= How to complete this task =
Nothing in the listing should be dropped or altered when it is copied.

= Data provided =
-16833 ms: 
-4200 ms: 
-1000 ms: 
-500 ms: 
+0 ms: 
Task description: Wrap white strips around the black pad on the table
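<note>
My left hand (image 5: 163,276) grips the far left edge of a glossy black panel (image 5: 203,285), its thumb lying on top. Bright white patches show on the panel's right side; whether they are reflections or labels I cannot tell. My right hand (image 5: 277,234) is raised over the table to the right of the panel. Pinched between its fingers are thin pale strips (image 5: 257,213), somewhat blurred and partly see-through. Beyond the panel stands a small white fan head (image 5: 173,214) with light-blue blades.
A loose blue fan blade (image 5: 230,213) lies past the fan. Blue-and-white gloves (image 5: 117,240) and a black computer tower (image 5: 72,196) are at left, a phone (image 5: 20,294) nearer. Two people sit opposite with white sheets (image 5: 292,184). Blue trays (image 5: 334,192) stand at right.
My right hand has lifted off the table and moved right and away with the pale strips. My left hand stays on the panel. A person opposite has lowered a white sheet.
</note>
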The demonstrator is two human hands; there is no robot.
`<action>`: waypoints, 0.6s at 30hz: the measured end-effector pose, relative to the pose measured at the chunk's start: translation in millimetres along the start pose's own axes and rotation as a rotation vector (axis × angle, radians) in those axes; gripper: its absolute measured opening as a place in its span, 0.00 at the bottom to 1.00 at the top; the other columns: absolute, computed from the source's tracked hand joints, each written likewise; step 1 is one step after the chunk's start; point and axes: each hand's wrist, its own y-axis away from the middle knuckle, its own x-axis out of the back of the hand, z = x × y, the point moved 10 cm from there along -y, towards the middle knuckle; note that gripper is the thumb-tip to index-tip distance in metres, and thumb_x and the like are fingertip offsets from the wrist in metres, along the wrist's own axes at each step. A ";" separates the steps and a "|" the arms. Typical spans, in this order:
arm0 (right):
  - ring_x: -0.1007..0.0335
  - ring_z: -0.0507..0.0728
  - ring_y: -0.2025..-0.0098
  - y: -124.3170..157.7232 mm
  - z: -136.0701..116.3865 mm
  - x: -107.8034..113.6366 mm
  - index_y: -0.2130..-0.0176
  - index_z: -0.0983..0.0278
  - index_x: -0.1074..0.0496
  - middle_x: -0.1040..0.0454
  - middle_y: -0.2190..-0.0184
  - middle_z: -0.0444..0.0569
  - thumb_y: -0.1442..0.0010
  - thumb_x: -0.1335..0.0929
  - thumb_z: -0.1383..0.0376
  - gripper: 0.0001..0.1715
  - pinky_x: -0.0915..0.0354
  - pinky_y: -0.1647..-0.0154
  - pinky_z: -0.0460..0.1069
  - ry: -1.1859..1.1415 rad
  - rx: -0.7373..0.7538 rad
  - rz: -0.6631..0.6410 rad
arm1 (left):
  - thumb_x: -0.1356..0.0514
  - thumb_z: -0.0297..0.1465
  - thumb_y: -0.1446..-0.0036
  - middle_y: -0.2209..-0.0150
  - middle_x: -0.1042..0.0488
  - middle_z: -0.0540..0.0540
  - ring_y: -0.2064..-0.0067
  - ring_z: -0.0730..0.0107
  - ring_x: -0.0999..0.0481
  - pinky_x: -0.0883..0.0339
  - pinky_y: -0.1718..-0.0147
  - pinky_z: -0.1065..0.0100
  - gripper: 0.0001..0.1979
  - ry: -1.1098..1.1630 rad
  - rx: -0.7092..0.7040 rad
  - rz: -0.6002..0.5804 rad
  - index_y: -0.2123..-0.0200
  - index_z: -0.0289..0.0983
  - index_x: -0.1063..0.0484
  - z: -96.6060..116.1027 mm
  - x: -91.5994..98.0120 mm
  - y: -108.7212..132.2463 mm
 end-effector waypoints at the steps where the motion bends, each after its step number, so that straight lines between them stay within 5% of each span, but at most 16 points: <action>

= Response to the exercise =
-16833 ms: 
-4200 ms: 
-1000 ms: 
-500 ms: 
+0 ms: 
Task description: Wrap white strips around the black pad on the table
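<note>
My left hand (image 5: 163,276) grips the far left edge of a glossy black panel (image 5: 203,285), its thumb lying on top. Bright white patches show on the panel's right side; whether they are reflections or labels I cannot tell. My right hand (image 5: 277,234) is raised over the table to the right of the panel. Pinched between its fingers are thin pale strips (image 5: 257,213), somewhat blurred and partly see-through. Beyond the panel stands a small white fan head (image 5: 173,214) with light-blue blades.
A loose blue fan blade (image 5: 230,213) lies past the fan. Blue-and-white gloves (image 5: 117,240) and a black computer tower (image 5: 72,196) are at left, a phone (image 5: 20,294) nearer. Two people sit opposite with white sheets (image 5: 292,184). Blue trays (image 5: 334,192) stand at right.
My right hand has lifted off the table and moved right and away with the pale strips. My left hand stays on the panel. A person opposite has lowered a white sheet.
</note>
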The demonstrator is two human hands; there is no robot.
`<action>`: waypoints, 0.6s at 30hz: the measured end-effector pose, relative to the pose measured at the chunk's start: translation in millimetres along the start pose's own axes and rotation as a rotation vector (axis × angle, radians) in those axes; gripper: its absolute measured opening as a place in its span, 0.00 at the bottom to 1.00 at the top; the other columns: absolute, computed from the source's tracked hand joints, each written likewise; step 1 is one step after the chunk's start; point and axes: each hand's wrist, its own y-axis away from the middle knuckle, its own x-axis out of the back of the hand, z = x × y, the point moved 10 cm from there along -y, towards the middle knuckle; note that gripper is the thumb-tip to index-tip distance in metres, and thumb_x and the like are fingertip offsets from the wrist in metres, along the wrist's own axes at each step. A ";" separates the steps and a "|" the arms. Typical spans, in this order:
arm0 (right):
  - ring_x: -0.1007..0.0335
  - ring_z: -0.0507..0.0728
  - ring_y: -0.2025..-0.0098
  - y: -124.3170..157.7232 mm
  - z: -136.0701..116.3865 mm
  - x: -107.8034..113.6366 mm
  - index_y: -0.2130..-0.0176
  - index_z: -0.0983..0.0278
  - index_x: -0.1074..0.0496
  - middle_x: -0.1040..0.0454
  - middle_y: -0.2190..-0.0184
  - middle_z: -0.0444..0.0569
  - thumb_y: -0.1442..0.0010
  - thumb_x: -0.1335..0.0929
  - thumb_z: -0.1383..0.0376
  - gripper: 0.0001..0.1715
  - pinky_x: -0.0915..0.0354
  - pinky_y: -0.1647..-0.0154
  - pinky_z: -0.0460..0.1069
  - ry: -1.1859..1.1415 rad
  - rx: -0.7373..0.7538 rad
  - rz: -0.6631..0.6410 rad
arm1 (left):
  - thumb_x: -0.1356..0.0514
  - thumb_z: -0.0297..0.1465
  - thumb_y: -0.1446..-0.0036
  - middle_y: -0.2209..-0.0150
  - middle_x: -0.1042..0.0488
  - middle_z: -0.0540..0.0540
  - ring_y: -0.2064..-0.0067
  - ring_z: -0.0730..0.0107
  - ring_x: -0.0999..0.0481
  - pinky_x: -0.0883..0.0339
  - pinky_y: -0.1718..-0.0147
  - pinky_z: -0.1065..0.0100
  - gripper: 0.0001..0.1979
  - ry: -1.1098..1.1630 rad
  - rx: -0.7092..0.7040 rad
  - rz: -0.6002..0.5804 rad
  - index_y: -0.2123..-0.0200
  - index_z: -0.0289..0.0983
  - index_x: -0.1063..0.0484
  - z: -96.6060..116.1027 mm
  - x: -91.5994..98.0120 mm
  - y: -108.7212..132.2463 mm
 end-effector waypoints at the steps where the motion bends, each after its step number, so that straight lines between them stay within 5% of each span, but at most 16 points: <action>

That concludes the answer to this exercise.